→ **What you will do**:
Each entry is to be transcribed exactly, with nothing added or dropped.

[Information given — start]

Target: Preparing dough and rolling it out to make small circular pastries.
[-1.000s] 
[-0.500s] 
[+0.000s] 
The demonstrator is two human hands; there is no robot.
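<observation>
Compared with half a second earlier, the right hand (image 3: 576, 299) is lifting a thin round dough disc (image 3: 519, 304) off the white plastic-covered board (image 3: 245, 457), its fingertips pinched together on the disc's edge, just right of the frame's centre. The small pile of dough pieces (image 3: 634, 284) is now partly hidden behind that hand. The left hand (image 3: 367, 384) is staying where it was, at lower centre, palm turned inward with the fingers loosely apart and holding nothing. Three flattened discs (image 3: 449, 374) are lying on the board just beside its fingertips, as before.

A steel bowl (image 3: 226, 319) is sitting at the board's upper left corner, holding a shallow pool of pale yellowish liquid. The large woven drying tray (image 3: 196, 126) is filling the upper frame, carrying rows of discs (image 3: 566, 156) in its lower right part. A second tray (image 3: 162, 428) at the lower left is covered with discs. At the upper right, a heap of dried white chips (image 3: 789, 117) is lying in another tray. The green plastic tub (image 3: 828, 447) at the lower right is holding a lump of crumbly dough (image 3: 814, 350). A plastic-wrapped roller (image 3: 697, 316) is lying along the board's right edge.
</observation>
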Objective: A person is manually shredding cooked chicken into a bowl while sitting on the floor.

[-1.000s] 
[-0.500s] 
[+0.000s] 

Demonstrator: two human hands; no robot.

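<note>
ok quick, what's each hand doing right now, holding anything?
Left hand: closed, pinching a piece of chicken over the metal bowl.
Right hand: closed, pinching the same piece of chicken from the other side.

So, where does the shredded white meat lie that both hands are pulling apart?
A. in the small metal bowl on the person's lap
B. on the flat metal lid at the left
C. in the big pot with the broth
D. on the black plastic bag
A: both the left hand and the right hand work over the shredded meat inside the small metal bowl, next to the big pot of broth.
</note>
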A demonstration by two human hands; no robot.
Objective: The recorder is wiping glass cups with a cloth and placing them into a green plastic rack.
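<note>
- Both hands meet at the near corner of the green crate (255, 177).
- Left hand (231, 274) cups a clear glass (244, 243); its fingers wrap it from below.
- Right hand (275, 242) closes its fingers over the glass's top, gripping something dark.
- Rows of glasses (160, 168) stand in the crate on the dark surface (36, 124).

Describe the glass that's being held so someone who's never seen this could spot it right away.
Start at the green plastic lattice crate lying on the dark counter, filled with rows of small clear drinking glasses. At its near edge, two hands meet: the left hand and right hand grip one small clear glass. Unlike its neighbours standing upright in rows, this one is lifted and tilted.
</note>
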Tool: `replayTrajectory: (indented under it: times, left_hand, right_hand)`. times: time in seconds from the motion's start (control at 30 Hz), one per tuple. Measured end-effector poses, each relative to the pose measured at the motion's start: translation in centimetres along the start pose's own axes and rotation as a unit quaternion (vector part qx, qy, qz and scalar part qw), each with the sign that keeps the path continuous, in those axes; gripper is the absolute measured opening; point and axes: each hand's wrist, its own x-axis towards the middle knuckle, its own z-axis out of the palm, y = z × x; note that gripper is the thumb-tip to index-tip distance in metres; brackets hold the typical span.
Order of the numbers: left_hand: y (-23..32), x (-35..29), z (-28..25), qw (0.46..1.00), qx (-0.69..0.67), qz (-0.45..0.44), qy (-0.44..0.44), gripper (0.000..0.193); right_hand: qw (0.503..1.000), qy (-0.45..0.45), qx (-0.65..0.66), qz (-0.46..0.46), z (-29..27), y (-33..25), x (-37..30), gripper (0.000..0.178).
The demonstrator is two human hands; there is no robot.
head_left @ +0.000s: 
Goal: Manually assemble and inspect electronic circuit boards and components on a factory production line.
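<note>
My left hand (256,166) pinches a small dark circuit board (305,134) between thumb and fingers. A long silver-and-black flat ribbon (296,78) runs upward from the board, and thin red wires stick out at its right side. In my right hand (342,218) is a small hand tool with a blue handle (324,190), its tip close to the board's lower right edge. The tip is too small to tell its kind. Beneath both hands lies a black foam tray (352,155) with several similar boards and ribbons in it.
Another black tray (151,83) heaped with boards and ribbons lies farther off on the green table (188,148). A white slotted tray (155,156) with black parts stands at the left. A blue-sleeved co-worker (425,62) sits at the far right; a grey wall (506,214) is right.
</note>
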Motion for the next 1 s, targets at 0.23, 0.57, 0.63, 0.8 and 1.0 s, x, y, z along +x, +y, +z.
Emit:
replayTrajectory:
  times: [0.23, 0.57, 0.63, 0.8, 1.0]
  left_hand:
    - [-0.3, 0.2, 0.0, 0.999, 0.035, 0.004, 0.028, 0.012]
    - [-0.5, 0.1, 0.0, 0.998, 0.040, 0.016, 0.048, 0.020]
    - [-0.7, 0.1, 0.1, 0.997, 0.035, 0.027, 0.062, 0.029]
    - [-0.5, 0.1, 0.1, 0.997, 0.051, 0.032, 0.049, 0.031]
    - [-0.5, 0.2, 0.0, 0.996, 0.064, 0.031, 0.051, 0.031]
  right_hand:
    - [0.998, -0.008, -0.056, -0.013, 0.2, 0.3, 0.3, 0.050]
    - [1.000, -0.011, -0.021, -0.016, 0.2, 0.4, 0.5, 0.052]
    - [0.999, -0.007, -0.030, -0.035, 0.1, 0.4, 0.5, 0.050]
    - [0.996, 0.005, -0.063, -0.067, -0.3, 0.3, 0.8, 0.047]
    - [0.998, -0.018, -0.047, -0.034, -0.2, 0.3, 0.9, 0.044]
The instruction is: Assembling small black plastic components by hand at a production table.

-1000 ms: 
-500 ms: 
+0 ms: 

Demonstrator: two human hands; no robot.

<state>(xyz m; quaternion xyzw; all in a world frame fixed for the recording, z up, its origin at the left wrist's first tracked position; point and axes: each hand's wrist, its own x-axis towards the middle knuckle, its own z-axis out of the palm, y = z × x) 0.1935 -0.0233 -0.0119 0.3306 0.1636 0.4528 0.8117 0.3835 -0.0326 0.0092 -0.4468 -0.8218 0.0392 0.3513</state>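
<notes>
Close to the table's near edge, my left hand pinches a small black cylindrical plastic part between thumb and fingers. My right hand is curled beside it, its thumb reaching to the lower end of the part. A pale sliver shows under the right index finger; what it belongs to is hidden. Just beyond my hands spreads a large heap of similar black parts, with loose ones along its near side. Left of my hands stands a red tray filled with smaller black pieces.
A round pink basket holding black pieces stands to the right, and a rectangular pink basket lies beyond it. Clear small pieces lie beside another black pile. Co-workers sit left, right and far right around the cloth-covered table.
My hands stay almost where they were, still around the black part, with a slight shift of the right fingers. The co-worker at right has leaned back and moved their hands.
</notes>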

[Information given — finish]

→ **Answer to the problem**:
Target: Preparing dough and rolling it out to make small circular pastries.
[-1.000s] 
[-0.500s] 
[+0.000s] 
The demonstrator is two human hands; there is no robot.
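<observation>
Compared with half a second earlier, the right hand (image 3: 576, 299) is lifting a thin round dough disc (image 3: 519, 304) off the white plastic-covered board (image 3: 245, 457), its fingertips pinched together on the disc's edge, just right of the frame's centre. The small pile of dough pieces (image 3: 634, 284) is now partly hidden behind that hand. The left hand (image 3: 367, 384) is staying where it was, at lower centre, palm turned inward with the fingers loosely apart and holding nothing. Three flattened discs (image 3: 449, 374) are lying on the board just beside its fingertips, as before.

A steel bowl (image 3: 226, 319) is sitting at the board's upper left corner, holding a shallow pool of pale yellowish liquid. The large woven drying tray (image 3: 196, 126) is filling the upper frame, carrying rows of discs (image 3: 566, 156) in its lower right part. A second tray (image 3: 162, 428) at the lower left is covered with discs. At the upper right, a heap of dried white chips (image 3: 789, 117) is lying in another tray. The green plastic tub (image 3: 828, 447) at the lower right is holding a lump of crumbly dough (image 3: 814, 350). A plastic-wrapped roller (image 3: 697, 316) is lying along the board's right edge.
</observation>
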Objective: A person is manually shredding cooked chicken into a bowl while sitting on the floor.

[-1.000s] 
[-0.500s] 
[+0.000s] 

Demonstrator: two human hands; no robot.

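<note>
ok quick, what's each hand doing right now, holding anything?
Left hand: closed, pinching a piece of chicken over the metal bowl.
Right hand: closed, pinching the same piece of chicken from the other side.

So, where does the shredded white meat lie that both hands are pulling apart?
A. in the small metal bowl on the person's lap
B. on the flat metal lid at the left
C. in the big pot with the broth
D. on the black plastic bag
A: both the left hand and the right hand work over the shredded meat inside the small metal bowl, next to the big pot of broth.
</note>
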A demonstration by two human hands; no robot.
Objective: The recorder is wiping glass cups with a cloth and placing them into a green plastic rack.
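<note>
- Both hands meet at the near corner of the green crate (255, 177).
- Left hand (231, 274) cups a clear glass (244, 243); its fingers wrap it from below.
- Right hand (275, 242) closes its fingers over the glass's top, gripping something dark.
- Rows of glasses (160, 168) stand in the crate on the dark surface (36, 124).

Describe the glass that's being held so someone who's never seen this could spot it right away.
Start at the green plastic lattice crate lying on the dark counter, filled with rows of small clear drinking glasses. At its near edge, two hands meet: the left hand and right hand grip one small clear glass. Unlike its neighbours standing upright in rows, this one is lifted and tilted.
</note>
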Tool: `replayTrajectory: (indented under it: times, left_hand, right_hand)`. times: time in seconds from the motion's start (control at 30 Hz), one per tuple. Measured end-effector poses, each relative to the pose measured at the motion's start: translation in centimetres along the start pose's own axes and rotation as a unit quaternion (vector part qx, qy, qz and scalar part qw), each with the sign that keeps the path continuous, in those axes; gripper is the absolute measured opening; point and axes: each hand's wrist, its own x-axis towards the middle knuckle, its own z-axis out of the palm, y = z × x; note that gripper is the thumb-tip to index-tip distance in metres; brackets hold the typical span.
Order of the numbers: left_hand: y (-23..32), x (-35..29), z (-28..25), qw (0.46..1.00), qx (-0.69..0.67), qz (-0.45..0.44), qy (-0.44..0.44), gripper (0.000..0.193); right_hand: qw (0.503..1.000), qy (-0.45..0.45), qx (-0.65..0.66), qz (-0.46..0.46), z (-29..27), y (-33..25), x (-37..30), gripper (0.000..0.178).
The demonstrator is two human hands; there is no robot.
head_left @ +0.000s: 
Goal: Manually assemble and inspect electronic circuit boards and components on a factory production line.
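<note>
My left hand (256,166) pinches a small dark circuit board (305,134) between thumb and fingers. A long silver-and-black flat ribbon (296,78) runs upward from the board, and thin red wires stick out at its right side. In my right hand (342,218) is a small hand tool with a blue handle (324,190), its tip close to the board's lower right edge. The tip is too small to tell its kind. Beneath both hands lies a black foam tray (352,155) with several similar boards and ribbons in it.
Another black tray (151,83) heaped with boards and ribbons lies farther off on the green table (188,148). A white slotted tray (155,156) with black parts stands at the left. A blue-sleeved co-worker (425,62) sits at the far right; a grey wall (506,214) is right.
</note>
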Motion for the next 1 s, targets at 0.23, 0.57, 0.63, 0.8 and 1.0 s, x, y, z along +x, +y, +z.
Emit:
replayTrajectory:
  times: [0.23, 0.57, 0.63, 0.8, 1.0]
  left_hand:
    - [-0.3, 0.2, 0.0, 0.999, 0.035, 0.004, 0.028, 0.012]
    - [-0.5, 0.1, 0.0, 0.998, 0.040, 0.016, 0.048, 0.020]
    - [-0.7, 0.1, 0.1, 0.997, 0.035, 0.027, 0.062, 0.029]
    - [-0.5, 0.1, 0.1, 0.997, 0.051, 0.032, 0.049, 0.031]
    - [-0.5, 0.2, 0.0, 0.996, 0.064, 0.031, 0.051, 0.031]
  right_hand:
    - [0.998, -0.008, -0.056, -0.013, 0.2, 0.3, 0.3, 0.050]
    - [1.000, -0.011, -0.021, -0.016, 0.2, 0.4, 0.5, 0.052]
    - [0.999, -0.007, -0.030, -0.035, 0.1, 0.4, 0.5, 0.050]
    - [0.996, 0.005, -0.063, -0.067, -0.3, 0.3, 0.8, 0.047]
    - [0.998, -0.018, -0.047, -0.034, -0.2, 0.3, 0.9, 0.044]
The instruction is: Assembling small black plastic components by hand at a production table.

-1000 ms: 
-500 ms: 
+0 ms: 

Demonstrator: two human hands; no robot.

<state>(xyz m; quaternion xyzw; all in a world frame fixed for the recording, z up, its origin at the left wrist's first tracked position; point and axes: each hand's wrist, its own x-axis towards the middle knuckle, its own z-axis out of the palm, y = z × x) 0.1935 -0.0233 -0.0119 0.3306 0.1636 0.4528 0.8117 0.3835 -0.0326 0.0092 -0.4468 -0.8218 0.0392 0.3513</state>
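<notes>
Close to the table's near edge, my left hand pinches a small black cylindrical plastic part between thumb and fingers. My right hand is curled beside it, its thumb reaching to the lower end of the part. A pale sliver shows under the right index finger; what it belongs to is hidden. Just beyond my hands spreads a large heap of similar black parts, with loose ones along its near side. Left of my hands stands a red tray filled with smaller black pieces.
A round pink basket holding black pieces stands to the right, and a rectangular pink basket lies beyond it. Clear small pieces lie beside another black pile. Co-workers sit left, right and far right around the cloth-covered table.
My hands stay almost where they were, still around the black part, with a slight shift of the right fingers. The co-worker at right has leaned back and moved their hands.
</notes>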

This output is complete, so the exercise is closed.